Going line by line through the records below, write out everything starting with the line containing "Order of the" and going on through the line containing "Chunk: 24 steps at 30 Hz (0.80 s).", exactly and inclusively. Pictures do not go in.

▶ _The data_:
== == ==
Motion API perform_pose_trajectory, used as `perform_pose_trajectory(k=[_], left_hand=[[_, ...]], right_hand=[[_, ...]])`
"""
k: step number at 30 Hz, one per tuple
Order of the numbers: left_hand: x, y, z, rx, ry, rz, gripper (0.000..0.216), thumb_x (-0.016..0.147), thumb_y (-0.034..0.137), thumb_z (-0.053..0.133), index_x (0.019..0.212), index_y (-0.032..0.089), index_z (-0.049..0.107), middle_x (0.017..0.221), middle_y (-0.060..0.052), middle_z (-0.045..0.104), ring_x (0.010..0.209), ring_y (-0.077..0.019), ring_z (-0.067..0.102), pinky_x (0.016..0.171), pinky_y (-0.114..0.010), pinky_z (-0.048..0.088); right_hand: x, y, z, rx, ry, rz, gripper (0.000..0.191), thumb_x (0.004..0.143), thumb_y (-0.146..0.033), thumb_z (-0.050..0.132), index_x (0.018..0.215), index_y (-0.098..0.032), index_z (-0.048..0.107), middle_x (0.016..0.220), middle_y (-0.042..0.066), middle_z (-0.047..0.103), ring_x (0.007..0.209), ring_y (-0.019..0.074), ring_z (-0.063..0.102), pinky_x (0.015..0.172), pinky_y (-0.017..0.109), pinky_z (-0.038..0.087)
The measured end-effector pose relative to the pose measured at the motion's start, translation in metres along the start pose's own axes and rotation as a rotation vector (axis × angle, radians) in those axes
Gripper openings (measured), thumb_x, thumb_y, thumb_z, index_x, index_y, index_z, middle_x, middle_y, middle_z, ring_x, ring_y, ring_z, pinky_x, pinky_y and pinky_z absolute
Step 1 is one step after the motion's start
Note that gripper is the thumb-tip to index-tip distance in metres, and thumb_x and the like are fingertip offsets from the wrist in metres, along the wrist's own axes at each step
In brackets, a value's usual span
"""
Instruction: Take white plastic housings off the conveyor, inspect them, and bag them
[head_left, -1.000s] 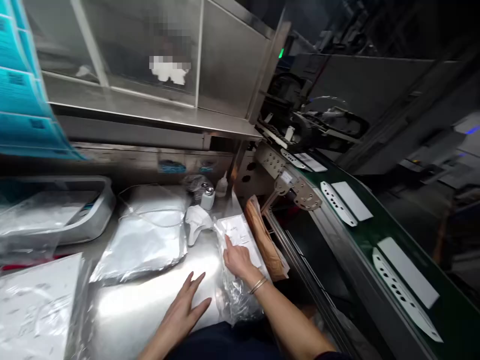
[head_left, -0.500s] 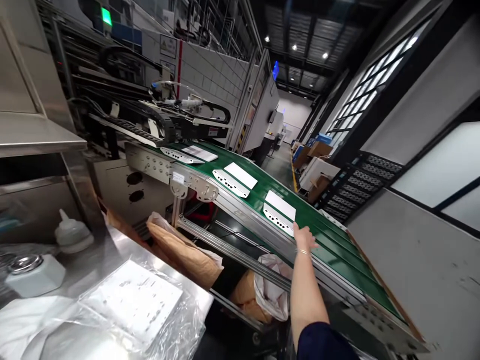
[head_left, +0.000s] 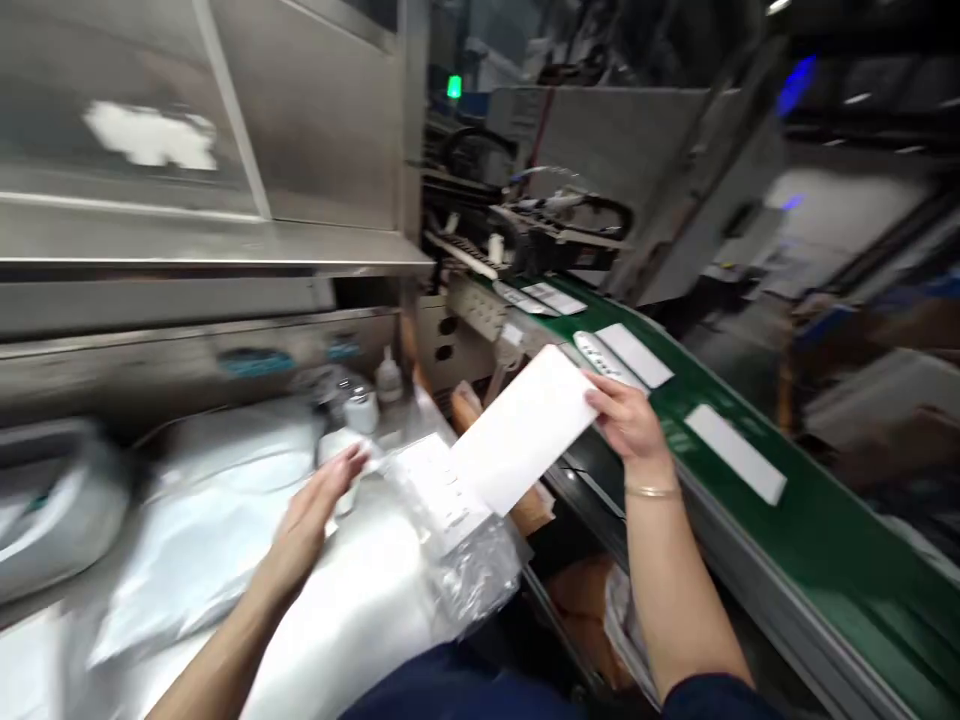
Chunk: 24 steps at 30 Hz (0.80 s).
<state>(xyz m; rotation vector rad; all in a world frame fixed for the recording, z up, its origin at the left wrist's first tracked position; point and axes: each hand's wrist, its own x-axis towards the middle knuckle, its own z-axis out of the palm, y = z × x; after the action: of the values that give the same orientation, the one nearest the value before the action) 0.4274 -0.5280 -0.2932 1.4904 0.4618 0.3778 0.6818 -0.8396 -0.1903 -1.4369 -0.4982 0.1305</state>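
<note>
My right hand (head_left: 628, 418) grips one end of a flat white plastic panel (head_left: 525, 430), thumb on top. The panel is tilted over the bench edge, its plain broad face towards me. Below its far end lies a printed white sheet (head_left: 442, 490) in clear plastic wrap (head_left: 476, 575). Fingers stretched out and empty, my left hand (head_left: 319, 505) hovers over the bench near white covering material (head_left: 360, 590). On the green conveyor belt (head_left: 817, 570) lie a plain white strip (head_left: 736, 455), another strip (head_left: 635, 355) and a white housing with port cutouts (head_left: 607, 358).
A small squeeze bottle (head_left: 388, 378) and a pump-top bottle (head_left: 360, 408) stand at the bench's back. A metal shelf (head_left: 225, 245) overhangs it. Brown paper bags (head_left: 585, 605) sit below the conveyor. Machinery (head_left: 555, 225) with a green lamp (head_left: 454, 87) stands behind.
My right hand has lifted the nearest white part with port cutouts off the belt and brought it left to the bench. My left hand has come into view. The camera has turned left.
</note>
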Motion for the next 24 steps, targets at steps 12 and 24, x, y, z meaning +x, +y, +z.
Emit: perform_pose_trajectory(k=[12, 24], left_hand=[[-0.080, 0.006, -0.028, -0.952, 0.371, -0.248, 0.047, 0.089, 0.047, 0.048, 0.117, 0.011, 0.060, 0.103, -0.014, 0.069, 0.098, -0.0297, 0.065, 0.089, -0.043, 0.052], [-0.082, -0.005, -0.054, -1.037, 0.671, -0.064, 0.047, 0.090, 0.049, 0.045, 0.113, 0.011, 0.062, 0.100, -0.012, 0.071, 0.099, -0.0271, 0.065, 0.088, -0.038, 0.052]], right_hand=[[-0.034, 0.098, 0.282, 0.222, -0.610, 0.484, 0.052, 0.074, -0.049, 0.067, 0.113, -0.017, 0.059, 0.091, 0.007, 0.069, 0.078, 0.0146, 0.065, 0.064, 0.024, 0.052], [-0.144, 0.106, 0.274, -0.533, -0.717, -0.200, 0.042, 0.095, -0.045, 0.034, 0.091, -0.016, 0.064, 0.064, 0.004, 0.059, 0.056, 0.0165, 0.055, 0.056, 0.029, 0.039]])
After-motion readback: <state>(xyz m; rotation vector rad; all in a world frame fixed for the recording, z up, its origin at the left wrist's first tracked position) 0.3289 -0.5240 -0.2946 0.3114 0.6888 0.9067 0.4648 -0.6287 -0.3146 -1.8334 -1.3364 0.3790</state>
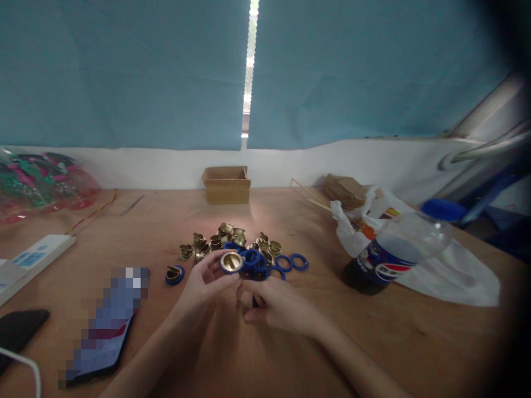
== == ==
▶ _Written response_:
Order of the numbers: left_hand: x, y, z, rx, ry, rz, gripper (0.000..0.216), thumb_x (-0.016..0.147), thumb_y (-0.034..0.137), thumb_z (-0.053..0.133), index_x (0.019..0.212), index_y (-0.032..0.089), index_z (-0.049..0.107), middle_x (0.017..0.221), middle_y (-0.060..0.052), middle_z (-0.045..0.104), ring_x (0.010..0.209), ring_y (-0.077..0.019), ring_z (-0.067..0.102), pinky_x (0.016..0.171), pinky_y (-0.114..0.010), pinky_z (-0.048..0.088); right_hand: x, y, z, rx, ry, rz, gripper (0.000..0.191), thumb_x (0.004..0.143), thumb_y (-0.146..0.033), thumb_z (-0.050..0.132), index_x (0.018..0.215), index_y (-0.098..0.032), index_z (-0.048..0.107), middle_x (0.016..0.220), middle_y (-0.042..0.066), middle_z (-0.047..0.103), ring_x (0.007..0.209), ring_y (-0.019..0.074), ring_z (-0.063..0.102), pinky_x (0.015..0.172), pinky_y (-0.017..0.109), pinky_z (-0.038..0.087)
The measured end-effector pose relative to the pose measured at the motion's start, translation in metres along the start pose's own axes and rotation as a rotation vector (axis × angle, radians) in those axes
Gripper openings (measured), thumb_x, thumb_y, thumb_z, index_x, index_y, index_z, middle_x, middle_y, middle_z, ring_x, ring_y, ring_z, pinky_x, pinky_y and pinky_z absolute
Step 1 is one step after the motion's start
Note that gripper is the thumb-tip to index-tip distance in metres, and thumb_x and the like are fingertip offsets from the wrist in metres, along the wrist's own axes at each step
In brackets, a value's usual span
"""
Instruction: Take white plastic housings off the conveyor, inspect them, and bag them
[head_left, -1.000s] 
[head_left, -0.500s] 
[head_left, +0.000s] 
Chunk: 24 steps at 30 Hz (0.80 s).

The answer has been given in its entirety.